WORK TO COMPLETE
Copy the data exactly, line for line.

Segment Open

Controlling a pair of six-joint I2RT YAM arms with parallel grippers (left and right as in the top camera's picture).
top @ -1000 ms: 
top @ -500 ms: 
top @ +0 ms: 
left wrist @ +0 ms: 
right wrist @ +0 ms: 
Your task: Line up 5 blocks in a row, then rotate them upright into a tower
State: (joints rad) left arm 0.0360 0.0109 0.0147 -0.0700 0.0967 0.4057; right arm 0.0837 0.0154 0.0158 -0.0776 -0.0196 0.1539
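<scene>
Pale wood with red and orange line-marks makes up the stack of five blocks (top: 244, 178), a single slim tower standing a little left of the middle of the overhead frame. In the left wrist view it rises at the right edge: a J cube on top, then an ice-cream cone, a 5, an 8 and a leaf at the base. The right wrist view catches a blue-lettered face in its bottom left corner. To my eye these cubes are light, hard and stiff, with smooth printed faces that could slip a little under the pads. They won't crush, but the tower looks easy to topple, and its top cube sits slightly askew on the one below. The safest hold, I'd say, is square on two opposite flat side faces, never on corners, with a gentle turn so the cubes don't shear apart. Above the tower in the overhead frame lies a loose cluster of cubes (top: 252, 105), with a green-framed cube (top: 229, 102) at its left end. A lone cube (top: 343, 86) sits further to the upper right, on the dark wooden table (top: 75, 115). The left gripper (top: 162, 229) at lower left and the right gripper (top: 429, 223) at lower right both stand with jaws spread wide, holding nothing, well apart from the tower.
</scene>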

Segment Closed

OUTPUT FOR THIS TASK
Controlling a pair of six-joint I2RT YAM arms with parallel grippers (left and right as in the top camera's picture).
top @ -1000 ms: 
top @ -500 ms: 
top @ +0 ms: 
left wrist @ +0 ms: 
right wrist @ +0 ms: 
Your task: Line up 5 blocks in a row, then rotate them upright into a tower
State: (joints rad) left arm 0.0360 0.0109 0.0147 -0.0700 0.0967 0.4057; right arm 0.0837 0.0154 0.0158 -0.0776 -0.0196 0.1539
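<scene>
Pale wood with red and orange line-marks makes up the stack of five blocks (top: 244, 178), a single slim tower standing a little left of the middle of the overhead frame. In the left wrist view it rises at the right edge: a J cube on top, then an ice-cream cone, a 5, an 8 and a leaf at the base. The right wrist view catches a blue-lettered face in its bottom left corner. To my eye these cubes are light, hard and stiff, with smooth printed faces that could slip a little under the pads. They won't crush, but the tower looks easy to topple, and its top cube sits slightly askew on the one below. The safest hold, I'd say, is square on two opposite flat side faces, never on corners, with a gentle turn so the cubes don't shear apart. Above the tower in the overhead frame lies a loose cluster of cubes (top: 252, 105), with a green-framed cube (top: 229, 102) at its left end. A lone cube (top: 343, 86) sits further to the upper right, on the dark wooden table (top: 75, 115). The left gripper (top: 162, 229) at lower left and the right gripper (top: 429, 223) at lower right both stand with jaws spread wide, holding nothing, well apart from the tower.
</scene>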

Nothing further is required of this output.